Stay hungry, stay flop
Biopic parziale e non ufficiale, Jobs (2013) vive di voci di corridoio, di leggende metropolitane e dell’enfatizzazione eccessiva di un personaggio altalenante, che oscilla tra negatività (paranoia, maniacalità e spietata ambizione) e genialità.
Vent’anni (e qualche anno in più) della vita di Steve Jobs. È questo che Jobs racconta, aprendo con la presentazione dell’ipod (2001), per poi tornare indietro nel tempo alla metà degli anni 70 quando, nello scantinato di casa Jobs, Steve e Wozniak cominciano a costruire il futuro partendo dallo sviluppo di un videogioco per Atari.

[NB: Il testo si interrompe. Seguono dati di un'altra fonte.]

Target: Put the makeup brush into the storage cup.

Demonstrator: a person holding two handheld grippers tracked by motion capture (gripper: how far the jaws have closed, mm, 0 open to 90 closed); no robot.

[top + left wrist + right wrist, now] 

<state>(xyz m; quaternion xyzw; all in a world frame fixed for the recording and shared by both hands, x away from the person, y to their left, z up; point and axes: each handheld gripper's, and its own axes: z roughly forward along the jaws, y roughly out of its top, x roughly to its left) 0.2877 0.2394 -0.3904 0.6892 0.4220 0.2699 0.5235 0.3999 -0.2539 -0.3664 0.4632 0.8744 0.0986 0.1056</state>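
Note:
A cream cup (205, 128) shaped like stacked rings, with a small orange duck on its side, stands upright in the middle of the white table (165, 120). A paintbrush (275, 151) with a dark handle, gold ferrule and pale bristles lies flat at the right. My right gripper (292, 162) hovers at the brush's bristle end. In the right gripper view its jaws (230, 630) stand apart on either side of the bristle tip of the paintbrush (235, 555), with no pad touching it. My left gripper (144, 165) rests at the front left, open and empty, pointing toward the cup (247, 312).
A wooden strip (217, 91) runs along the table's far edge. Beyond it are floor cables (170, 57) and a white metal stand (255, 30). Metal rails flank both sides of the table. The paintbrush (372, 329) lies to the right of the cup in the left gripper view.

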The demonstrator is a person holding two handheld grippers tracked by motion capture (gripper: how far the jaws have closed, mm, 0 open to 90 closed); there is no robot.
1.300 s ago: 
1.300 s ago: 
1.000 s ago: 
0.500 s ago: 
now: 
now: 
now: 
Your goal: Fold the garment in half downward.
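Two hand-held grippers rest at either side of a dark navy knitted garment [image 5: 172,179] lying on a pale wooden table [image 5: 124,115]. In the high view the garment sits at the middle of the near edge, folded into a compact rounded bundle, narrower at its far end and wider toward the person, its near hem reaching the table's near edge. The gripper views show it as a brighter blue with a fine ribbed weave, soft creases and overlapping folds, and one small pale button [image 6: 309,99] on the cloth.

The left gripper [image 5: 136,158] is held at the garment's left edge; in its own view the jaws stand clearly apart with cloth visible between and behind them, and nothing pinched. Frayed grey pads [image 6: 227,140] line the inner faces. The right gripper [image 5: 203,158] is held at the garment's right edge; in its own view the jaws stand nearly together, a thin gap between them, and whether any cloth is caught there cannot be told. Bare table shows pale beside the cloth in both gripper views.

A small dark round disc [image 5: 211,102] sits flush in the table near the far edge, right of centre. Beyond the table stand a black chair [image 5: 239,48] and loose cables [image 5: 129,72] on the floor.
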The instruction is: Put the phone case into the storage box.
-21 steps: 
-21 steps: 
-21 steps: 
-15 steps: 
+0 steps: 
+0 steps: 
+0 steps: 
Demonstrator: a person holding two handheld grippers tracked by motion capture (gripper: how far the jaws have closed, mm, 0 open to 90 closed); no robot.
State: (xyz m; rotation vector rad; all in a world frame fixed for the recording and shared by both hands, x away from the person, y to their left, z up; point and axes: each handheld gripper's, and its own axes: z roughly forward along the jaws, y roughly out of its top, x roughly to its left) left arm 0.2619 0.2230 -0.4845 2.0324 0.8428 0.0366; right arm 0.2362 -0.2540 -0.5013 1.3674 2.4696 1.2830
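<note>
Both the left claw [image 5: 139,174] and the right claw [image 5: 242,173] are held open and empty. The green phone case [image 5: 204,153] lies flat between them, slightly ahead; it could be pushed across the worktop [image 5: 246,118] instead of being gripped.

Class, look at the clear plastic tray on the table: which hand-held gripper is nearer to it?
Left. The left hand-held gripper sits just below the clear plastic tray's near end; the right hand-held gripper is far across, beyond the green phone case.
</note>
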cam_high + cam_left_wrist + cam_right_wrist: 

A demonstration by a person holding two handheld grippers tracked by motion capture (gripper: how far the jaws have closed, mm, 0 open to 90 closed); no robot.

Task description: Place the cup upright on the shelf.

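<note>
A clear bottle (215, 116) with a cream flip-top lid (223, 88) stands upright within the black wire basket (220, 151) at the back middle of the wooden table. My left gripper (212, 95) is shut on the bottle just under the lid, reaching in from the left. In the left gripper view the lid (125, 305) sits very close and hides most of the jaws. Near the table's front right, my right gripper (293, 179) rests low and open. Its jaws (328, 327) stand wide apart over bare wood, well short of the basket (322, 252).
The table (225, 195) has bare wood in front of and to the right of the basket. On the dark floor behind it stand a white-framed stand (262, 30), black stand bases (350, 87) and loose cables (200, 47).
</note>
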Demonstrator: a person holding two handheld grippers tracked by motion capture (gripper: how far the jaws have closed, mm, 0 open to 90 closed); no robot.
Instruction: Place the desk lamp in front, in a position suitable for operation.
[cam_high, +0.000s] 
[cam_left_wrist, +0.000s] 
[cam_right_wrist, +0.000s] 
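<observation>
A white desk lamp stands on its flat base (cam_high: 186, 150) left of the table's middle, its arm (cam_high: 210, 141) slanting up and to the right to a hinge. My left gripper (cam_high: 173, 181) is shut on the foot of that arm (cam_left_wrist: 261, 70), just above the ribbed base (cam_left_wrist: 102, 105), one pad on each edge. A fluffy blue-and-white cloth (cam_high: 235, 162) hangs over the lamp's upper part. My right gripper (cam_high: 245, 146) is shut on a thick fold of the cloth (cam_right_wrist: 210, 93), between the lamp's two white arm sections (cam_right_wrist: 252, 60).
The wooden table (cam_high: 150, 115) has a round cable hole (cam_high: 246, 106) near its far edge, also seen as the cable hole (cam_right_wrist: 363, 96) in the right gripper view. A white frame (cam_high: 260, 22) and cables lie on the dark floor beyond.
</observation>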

Nasce male e prosegue peggio il prodotto firmato Joshua Michael Stern, perché Jobs non riesce a convincere e disegna Steve Jobs in modo eccessivamente appassionato. L’impressione è che il regista abbia voluto traslare la figura pubblica di Jobs (infarcita di lunghi monologhi motivazionali) nella vita privata e lavorativa. Difatti vediamo spesso Ashton Kutcher (partecipativo e mimetico, ma non abbastanza) prodigarsi in lunghi sproloqui enfatici a una platea (in)visibile, con la bocca spalancata e pronta ad applaudire. Questo è il disegno (approssimativo) di un personaggio sicuramente rilevante del nostro secolo e dello scorso, ma che difficilmente snocciolava esclusivamente pillole di saggezza, aforismi ed esuberanza.

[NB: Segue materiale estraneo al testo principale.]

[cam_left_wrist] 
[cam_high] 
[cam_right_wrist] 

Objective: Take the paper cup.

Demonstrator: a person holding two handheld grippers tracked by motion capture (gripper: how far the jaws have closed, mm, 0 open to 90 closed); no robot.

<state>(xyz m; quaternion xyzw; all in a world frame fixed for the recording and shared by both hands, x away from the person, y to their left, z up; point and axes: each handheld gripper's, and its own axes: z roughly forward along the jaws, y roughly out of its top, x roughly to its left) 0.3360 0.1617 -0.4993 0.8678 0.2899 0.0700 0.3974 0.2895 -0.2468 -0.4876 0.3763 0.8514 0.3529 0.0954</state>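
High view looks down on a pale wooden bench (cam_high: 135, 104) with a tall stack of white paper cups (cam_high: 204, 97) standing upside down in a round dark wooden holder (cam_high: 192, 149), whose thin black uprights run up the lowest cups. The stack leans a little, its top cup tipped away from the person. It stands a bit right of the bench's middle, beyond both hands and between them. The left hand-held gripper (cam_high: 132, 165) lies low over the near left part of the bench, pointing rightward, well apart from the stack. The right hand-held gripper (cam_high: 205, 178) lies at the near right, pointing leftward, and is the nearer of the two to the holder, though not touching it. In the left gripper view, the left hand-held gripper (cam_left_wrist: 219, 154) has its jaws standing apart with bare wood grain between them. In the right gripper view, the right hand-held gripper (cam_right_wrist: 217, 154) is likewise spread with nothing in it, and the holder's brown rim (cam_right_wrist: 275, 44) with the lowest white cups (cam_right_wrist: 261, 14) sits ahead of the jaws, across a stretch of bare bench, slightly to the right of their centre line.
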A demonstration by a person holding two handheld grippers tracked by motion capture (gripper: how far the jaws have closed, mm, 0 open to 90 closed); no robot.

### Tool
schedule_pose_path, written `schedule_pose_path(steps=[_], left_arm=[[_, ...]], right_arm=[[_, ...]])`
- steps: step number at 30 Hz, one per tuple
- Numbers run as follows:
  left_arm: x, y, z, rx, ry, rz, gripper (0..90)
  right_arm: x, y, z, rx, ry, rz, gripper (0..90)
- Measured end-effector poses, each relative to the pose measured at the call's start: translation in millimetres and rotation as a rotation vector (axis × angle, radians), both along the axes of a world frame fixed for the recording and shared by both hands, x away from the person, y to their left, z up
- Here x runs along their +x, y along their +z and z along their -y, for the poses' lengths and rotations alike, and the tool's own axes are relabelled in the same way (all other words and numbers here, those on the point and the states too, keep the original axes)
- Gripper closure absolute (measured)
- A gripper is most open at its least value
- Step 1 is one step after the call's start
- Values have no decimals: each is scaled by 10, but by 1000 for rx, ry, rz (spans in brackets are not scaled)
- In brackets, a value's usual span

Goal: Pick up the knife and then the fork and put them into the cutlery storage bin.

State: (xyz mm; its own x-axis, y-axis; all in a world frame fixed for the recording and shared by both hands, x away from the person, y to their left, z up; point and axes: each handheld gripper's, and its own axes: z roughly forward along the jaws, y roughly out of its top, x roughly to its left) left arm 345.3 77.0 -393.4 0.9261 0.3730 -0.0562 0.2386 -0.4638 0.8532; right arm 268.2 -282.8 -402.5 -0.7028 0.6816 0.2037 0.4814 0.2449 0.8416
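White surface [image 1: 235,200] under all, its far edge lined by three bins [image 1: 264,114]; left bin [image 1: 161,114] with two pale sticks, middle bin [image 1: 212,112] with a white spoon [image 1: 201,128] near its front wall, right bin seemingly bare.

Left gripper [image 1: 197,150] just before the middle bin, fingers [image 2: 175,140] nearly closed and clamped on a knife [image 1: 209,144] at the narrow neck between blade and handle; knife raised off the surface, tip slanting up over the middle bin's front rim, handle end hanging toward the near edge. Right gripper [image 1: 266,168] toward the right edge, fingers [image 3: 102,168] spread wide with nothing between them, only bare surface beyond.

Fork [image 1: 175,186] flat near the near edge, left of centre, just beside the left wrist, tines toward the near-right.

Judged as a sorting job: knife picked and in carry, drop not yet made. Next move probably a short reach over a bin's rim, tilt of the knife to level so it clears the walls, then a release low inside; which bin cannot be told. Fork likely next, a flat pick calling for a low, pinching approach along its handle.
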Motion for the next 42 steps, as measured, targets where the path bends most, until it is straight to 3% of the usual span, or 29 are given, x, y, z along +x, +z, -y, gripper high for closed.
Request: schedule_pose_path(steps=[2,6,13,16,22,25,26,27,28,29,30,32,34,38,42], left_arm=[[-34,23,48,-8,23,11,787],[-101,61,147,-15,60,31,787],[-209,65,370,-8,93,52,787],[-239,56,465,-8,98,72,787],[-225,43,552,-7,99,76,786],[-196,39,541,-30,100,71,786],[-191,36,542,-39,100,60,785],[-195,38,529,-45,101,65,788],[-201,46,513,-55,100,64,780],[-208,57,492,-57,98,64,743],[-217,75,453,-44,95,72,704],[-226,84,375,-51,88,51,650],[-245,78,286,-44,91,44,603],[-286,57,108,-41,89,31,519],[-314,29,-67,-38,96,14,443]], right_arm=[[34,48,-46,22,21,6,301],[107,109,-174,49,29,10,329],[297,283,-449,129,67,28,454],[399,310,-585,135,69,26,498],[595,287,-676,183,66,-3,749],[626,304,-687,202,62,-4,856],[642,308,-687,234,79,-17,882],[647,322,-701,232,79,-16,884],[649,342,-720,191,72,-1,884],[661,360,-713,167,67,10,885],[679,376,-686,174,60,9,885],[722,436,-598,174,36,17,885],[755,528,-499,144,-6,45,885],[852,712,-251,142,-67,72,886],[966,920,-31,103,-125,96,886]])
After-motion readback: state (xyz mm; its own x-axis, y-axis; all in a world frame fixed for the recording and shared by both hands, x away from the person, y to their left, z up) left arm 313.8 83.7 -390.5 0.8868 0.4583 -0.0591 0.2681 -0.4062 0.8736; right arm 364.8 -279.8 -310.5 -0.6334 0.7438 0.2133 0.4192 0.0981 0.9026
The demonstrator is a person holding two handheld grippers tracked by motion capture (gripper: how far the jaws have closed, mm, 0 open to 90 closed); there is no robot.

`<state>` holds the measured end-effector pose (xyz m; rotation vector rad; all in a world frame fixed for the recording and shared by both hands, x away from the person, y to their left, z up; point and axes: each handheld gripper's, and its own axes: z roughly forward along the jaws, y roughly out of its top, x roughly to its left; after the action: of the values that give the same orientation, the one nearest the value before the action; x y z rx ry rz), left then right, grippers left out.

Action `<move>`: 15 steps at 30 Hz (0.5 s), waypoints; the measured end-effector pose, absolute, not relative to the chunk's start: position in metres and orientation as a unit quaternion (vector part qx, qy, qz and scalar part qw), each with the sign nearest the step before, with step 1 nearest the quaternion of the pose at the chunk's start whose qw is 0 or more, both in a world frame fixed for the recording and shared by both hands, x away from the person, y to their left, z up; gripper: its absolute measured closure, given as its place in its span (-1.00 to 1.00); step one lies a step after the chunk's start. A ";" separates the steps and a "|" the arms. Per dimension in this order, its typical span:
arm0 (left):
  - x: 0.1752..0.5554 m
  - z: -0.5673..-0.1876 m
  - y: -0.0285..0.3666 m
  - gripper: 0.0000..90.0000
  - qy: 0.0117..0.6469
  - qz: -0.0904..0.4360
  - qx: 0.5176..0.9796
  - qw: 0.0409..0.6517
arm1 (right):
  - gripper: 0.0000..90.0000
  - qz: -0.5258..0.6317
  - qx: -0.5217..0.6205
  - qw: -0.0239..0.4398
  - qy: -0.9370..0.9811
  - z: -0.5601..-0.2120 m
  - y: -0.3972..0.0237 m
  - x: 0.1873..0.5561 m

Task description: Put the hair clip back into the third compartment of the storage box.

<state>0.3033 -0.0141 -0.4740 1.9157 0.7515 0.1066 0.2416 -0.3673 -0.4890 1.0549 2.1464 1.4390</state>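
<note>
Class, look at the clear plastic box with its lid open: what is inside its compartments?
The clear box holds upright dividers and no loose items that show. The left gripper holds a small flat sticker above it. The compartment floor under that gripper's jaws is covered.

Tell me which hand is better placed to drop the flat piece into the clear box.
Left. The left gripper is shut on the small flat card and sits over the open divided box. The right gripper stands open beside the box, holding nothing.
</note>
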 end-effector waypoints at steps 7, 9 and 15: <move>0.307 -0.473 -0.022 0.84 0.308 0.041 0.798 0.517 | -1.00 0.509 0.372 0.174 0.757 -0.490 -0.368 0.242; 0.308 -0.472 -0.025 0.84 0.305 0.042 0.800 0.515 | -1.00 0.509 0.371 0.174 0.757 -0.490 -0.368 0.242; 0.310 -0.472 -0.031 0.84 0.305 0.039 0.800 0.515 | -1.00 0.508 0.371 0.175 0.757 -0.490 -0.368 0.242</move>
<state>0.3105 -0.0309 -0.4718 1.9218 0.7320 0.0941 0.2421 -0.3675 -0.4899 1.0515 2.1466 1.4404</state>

Tutto ciò è Jobs, un film che, con una costruzione narrativa e uno stile cinematografico convenzionale (assimilabile a un sintetico film per la tv), non coinvolge e non fa trasparire dalle immagini la passionale, controversa e provocatoria esistenza del padre di Apple, anzi si limita a provocare, a narrare e a inciampare in numerosi ostacoli disseminati lungo il percorso.
Jobs è una pellicola grossolana, che fatica a mettere a fuoco le numerose sfaccettature del guru Apple, che cita affermazioni celebri per riempirsi la “bocca” e che mette in fila scene edificanti senza arrivare al cuore del personaggio e dello spettatore. Occasione persa.